I didn’t think it would be hard to transition back to a country where you drive on the wrong side of the road: I did live in India after all, and I can’t imagine that traffic and traffic rules/lack thereof, could be any more complicated. So, when I got behind the wheel 2 weeks ago today to try my hand at driving, I was in for a surprise!
The issue isn’t merely driving on the wrong side, and constantly thinking about what side you are supposed to be on, especially when merging into a new lane or turning onto a new street, the problem is that the streets are SO narrow!
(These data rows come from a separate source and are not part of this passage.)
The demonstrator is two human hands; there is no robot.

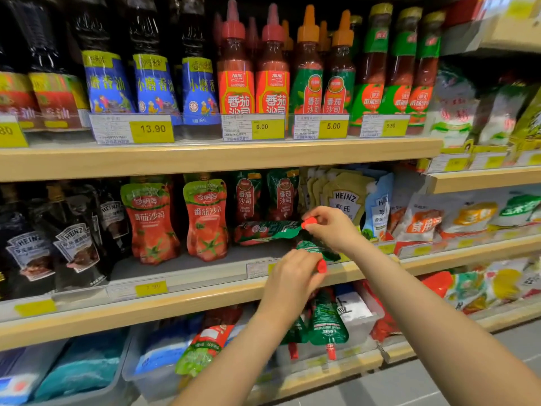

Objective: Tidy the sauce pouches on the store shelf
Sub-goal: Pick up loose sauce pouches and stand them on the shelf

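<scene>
On the middle shelf (pixel 181 272) a green-and-red ketchup pouch (pixel 265 231) lies on its side. My right hand (pixel 330 227) pinches its red cap between thumb and fingers. A second green pouch (pixel 314 249) lies lower, near the shelf's front edge, and my left hand (pixel 292 276) grips it at its red cap. Two matching dark green pouches (pixel 265 194) stand upright behind them. To the left stand two larger red tomato pouches (pixel 178 218).
Cream Heinz pouches (pixel 345 197) stand right of the green ones, and dark Heinz pouches (pixel 73 238) at the far left. Bottles fill the upper shelf (pixel 222 155). Upside-down green pouches (pixel 325 323) hang in the shelf below. Price tags line the shelf edges.
</scene>
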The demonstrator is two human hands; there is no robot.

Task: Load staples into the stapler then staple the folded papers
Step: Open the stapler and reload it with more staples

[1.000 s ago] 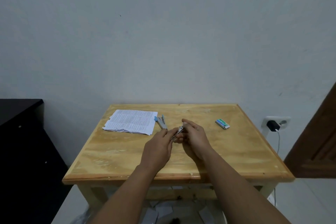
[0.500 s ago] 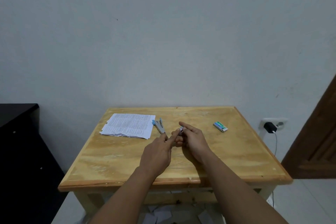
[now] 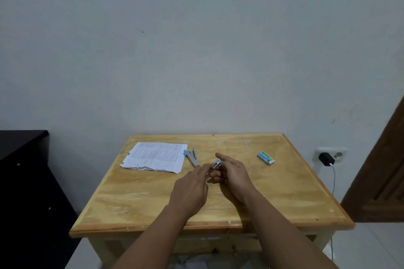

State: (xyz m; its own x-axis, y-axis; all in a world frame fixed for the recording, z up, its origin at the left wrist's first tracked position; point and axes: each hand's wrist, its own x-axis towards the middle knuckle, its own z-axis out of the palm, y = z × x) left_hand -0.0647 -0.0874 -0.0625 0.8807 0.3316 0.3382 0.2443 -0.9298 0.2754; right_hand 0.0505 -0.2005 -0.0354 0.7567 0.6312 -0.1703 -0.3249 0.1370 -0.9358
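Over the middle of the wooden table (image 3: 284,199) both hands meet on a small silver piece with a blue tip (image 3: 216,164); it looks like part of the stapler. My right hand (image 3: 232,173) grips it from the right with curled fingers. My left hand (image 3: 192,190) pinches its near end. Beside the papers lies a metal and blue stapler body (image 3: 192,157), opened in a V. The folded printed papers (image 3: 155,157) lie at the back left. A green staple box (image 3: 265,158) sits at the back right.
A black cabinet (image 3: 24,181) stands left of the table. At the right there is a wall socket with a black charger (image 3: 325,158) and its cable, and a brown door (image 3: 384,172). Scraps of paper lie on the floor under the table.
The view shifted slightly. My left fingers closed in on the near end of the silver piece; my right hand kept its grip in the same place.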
I read somewhere (okay, actually I saw it on mid-day tv, but saying I read it makes me sound much more intellectual!) that the ingenious behind the American road system is it’s continuity. All roads are the same width, there are as few turns and curves as possible. They are, in essence, simplistic. It’s the simplistic continuity that enables us to drive across country in a matter of days, or drive 1K miles in one day. It’s no big deal to drive 2 hours to IKEA, and we think nothing of driving 20-30 minutes to the grocery store.
Life isn’t so on this side of the pond. People, apparently, don’t give directions by distance, but by time. For example, I live a mere 20 miles south of London. I’ve been told on a Saturday without any traffic it can take over an hour to get there. This is partly because there aren’t interstates, and so it is all these small, country roads through little towns with cars parked on either side that you drive for 20 miles. The default speed limit is 30 MPH, which seems insanely slow, but, having driven for a few weeks now, I can saw that that’s about right.
My first time driving I started driving down the wrong side of the road, and if it weren’t for my instructor, I would have hit something on my left within seconds! 2 weeks in, I’m starting to feel a bit more confident about my lane position, but still have to think at every turn which lane I’m supposed to turn into. I have often wondered if driving will ever be relaxing again, or if it will always be a mental challenge. The good news is that, other than a few curbs, I havne’t hit anything yet.
I can drive on my American driver’s license for up to a year, at which point I have to take the much discussed driving test. We’ll see how that goes, but at least for now, I’m driving and have freedom to get around, and even if it takes hours or days, I can explore this entire little island. And that’s exactly what I intend to do!